» Requirement
What you return must be every line below that includes the word "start".

##### Supplied data

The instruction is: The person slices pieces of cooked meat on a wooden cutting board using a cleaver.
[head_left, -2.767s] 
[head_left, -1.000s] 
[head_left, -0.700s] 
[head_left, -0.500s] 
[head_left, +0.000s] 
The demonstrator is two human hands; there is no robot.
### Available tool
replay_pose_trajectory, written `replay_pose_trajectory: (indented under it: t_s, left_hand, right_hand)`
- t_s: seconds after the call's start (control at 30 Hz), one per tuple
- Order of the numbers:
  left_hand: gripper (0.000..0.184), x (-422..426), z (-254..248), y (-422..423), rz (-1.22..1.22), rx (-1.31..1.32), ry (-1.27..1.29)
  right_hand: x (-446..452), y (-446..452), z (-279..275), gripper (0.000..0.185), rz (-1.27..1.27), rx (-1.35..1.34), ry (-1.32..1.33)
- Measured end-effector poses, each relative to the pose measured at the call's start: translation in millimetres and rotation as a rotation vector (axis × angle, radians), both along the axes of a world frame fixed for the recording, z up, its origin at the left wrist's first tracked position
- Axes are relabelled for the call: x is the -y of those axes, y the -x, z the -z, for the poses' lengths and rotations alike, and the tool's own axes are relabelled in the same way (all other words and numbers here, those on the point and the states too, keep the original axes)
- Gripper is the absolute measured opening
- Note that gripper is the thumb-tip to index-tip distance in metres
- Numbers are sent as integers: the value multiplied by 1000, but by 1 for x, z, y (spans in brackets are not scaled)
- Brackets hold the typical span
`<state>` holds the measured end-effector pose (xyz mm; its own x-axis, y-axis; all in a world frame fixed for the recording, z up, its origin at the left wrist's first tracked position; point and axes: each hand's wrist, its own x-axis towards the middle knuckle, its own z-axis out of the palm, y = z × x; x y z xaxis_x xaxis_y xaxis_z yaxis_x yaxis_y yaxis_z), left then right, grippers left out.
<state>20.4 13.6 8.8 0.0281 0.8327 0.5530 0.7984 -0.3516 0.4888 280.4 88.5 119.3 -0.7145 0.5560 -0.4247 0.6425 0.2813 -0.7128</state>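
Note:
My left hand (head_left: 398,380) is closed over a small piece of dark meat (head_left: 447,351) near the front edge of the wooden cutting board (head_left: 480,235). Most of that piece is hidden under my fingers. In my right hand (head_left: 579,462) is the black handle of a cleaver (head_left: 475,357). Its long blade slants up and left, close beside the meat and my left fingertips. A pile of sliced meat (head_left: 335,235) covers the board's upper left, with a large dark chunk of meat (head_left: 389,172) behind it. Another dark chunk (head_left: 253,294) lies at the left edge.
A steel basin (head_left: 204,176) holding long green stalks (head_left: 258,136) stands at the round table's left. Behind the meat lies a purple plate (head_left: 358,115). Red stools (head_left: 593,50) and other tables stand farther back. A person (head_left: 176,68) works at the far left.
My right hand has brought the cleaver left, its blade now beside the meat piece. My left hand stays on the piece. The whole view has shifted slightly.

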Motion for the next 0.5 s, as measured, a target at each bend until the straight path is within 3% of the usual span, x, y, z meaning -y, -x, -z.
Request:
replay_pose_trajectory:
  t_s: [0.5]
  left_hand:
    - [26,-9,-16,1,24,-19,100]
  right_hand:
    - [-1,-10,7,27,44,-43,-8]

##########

» Completed exercise
- t_s: seconds after the call's start (control at 30 Hz), one per tuple
- Measured end-effector poses, each relative to the pose measured at the call's start: translation in millimetres and rotation as a rotation vector (axis × angle, radians), both along the axes of a world frame fixed for the recording, z up, its origin at the left wrist's first tracked position

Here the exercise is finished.